[Stored data entries]
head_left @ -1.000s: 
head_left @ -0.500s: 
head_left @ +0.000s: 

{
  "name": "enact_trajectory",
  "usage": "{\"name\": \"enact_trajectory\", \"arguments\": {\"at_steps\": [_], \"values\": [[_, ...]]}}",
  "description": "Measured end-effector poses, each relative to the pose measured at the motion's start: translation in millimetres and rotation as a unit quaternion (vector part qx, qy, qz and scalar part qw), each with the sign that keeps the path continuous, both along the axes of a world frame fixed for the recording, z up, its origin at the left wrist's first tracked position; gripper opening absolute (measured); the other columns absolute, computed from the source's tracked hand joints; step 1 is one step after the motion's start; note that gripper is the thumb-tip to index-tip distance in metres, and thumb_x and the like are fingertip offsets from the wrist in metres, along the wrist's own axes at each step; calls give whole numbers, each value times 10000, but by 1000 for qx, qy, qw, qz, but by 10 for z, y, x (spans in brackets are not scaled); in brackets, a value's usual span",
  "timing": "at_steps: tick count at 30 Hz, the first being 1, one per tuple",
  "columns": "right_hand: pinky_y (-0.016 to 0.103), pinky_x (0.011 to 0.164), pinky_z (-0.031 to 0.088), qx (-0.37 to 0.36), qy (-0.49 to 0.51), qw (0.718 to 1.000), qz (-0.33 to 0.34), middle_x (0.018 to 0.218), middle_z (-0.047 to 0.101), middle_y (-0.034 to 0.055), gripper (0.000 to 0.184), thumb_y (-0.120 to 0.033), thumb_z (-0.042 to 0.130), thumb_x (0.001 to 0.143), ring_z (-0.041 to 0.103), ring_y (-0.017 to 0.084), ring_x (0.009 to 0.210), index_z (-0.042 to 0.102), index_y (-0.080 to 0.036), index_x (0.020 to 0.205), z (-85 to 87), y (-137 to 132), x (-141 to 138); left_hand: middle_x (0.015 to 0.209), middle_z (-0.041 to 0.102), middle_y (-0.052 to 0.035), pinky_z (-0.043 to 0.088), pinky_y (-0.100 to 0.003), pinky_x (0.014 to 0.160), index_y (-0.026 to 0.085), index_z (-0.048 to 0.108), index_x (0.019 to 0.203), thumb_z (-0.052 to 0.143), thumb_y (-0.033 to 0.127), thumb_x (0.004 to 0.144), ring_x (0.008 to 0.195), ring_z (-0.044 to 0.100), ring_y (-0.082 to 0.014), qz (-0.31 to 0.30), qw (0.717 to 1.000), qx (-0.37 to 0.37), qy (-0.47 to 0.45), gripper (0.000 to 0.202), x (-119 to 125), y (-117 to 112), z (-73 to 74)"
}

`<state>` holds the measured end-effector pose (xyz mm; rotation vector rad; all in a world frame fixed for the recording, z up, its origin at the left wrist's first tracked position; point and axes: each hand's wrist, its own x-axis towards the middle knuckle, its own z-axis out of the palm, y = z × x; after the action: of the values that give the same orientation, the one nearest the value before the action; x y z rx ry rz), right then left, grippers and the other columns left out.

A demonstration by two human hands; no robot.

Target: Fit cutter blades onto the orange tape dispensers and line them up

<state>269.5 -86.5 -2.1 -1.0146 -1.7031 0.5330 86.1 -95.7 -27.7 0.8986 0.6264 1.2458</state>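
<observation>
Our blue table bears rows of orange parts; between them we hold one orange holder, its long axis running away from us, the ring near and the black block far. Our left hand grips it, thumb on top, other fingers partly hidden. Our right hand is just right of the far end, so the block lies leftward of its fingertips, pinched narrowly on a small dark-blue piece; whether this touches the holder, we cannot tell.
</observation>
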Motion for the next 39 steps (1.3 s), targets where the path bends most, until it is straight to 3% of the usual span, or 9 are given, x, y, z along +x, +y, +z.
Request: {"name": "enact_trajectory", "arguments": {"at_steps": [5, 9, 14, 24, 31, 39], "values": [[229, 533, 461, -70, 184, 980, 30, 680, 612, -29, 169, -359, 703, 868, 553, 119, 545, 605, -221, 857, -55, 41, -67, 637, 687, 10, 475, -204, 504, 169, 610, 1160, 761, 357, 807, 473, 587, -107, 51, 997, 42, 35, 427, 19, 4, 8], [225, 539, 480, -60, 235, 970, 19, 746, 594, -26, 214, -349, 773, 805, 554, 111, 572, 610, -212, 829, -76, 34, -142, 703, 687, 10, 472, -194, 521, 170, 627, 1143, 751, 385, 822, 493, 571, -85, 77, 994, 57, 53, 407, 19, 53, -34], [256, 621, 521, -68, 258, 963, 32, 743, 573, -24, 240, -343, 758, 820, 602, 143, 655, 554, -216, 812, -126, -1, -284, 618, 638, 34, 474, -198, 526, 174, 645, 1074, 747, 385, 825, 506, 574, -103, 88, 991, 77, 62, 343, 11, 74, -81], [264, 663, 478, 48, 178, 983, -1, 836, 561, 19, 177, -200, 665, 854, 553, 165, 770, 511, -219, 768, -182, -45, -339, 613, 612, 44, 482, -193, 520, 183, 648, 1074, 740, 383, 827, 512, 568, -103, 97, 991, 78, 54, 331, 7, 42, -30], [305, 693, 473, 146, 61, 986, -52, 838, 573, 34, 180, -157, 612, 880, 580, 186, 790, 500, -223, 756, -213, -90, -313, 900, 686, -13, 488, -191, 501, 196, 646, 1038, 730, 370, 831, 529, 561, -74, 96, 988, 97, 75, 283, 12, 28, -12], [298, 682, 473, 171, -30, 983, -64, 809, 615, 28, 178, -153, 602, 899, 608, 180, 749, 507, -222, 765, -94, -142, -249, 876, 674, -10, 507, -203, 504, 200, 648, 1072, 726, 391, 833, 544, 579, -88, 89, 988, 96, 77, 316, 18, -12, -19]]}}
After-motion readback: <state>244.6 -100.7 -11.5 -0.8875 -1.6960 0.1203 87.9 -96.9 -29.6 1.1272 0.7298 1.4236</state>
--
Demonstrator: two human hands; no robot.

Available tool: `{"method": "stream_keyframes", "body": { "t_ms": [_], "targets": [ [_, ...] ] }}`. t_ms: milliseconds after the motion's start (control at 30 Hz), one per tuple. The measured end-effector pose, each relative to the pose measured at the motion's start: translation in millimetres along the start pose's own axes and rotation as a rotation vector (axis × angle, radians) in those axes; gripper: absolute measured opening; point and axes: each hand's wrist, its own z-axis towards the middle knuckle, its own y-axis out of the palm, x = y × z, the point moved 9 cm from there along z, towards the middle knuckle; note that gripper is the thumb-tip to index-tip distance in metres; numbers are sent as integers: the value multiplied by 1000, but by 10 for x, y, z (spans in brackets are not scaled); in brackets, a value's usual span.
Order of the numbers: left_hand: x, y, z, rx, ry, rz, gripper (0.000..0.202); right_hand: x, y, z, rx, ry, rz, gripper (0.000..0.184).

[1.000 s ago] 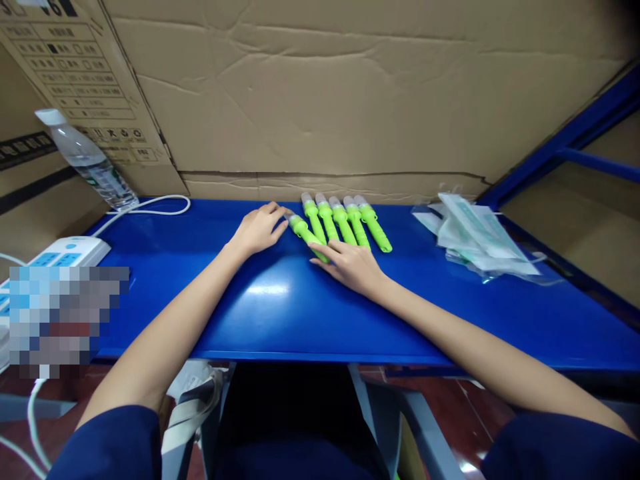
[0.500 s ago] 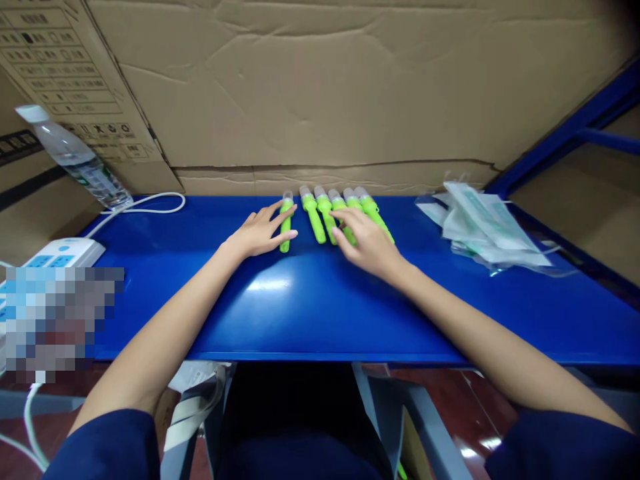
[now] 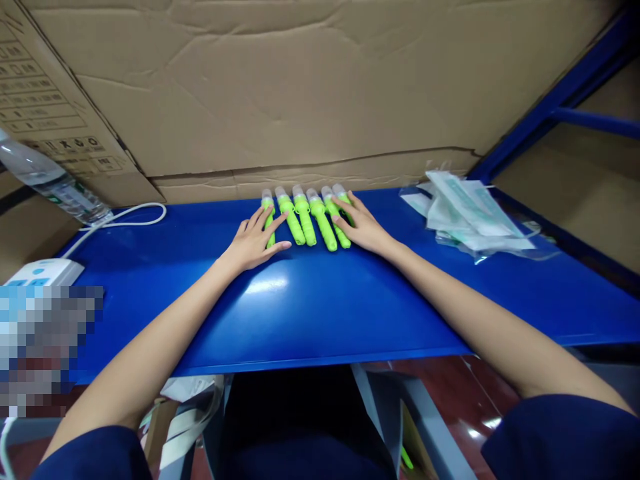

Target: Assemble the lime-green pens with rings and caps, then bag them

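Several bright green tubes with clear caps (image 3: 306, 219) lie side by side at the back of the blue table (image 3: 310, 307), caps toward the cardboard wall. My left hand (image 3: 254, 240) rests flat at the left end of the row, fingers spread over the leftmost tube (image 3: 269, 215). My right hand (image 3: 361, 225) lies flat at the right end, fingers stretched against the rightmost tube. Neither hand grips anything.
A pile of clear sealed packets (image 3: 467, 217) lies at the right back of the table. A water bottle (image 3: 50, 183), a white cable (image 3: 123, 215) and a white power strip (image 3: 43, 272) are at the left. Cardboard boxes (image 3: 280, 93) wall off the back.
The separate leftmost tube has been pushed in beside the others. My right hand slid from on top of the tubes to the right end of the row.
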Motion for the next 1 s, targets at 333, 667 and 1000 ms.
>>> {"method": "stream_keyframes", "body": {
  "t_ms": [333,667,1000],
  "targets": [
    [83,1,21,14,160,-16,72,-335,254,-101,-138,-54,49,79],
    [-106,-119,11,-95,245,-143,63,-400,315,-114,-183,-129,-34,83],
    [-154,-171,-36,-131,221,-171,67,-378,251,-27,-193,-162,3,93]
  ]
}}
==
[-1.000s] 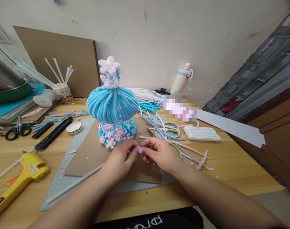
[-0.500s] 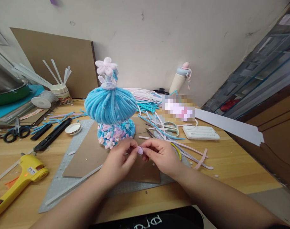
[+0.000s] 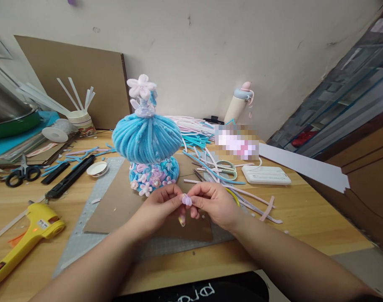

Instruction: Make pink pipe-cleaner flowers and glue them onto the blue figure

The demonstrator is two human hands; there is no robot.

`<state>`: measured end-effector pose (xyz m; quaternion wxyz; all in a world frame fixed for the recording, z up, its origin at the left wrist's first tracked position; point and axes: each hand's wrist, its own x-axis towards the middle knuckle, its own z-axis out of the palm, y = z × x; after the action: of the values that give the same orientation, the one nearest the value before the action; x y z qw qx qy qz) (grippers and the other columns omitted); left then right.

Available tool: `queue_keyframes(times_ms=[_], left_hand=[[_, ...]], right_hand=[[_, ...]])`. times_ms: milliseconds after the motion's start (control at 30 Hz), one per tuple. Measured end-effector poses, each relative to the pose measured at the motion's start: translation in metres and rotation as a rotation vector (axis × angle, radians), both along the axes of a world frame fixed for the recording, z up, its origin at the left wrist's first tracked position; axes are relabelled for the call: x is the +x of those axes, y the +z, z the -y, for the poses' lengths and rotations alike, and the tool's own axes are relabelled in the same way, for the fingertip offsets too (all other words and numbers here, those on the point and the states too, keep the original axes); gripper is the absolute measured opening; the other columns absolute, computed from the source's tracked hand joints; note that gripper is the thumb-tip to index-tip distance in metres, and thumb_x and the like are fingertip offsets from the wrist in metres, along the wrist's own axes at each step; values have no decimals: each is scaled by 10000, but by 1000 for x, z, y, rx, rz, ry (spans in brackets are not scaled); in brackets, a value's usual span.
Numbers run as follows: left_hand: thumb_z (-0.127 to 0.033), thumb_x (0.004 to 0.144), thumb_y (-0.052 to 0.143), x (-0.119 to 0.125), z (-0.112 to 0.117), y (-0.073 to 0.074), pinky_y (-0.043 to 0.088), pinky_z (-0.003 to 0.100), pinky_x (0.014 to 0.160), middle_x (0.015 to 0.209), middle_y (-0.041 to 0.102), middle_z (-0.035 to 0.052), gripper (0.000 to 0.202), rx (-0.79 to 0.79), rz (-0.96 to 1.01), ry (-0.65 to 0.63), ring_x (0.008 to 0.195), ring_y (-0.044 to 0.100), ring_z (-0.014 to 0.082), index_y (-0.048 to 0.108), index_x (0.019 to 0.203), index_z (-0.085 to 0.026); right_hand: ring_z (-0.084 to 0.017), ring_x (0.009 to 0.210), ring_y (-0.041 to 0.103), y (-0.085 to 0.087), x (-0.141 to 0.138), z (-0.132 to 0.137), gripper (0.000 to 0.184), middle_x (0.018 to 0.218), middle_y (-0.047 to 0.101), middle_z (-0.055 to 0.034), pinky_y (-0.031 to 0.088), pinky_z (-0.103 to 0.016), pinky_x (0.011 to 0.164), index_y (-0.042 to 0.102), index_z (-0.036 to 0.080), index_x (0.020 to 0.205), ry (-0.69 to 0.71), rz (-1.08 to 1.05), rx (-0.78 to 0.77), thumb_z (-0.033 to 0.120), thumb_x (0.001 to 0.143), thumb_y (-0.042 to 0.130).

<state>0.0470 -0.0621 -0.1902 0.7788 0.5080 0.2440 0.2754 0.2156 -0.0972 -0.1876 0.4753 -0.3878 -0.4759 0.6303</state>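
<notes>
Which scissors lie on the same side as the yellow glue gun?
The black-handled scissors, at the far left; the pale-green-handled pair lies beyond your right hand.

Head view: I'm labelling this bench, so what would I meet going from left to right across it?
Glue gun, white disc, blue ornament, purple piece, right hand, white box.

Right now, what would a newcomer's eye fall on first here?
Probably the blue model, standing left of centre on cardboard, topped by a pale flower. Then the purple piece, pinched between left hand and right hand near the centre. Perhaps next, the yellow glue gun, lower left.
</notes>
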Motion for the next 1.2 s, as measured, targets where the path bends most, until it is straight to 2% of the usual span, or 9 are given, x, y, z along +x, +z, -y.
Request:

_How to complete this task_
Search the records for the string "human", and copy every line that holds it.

_Answer to this task_
A demonstration by two human hands; no robot.
Demonstrator: two human hands; no robot.
The demonstrator is two human hands; there is no robot.

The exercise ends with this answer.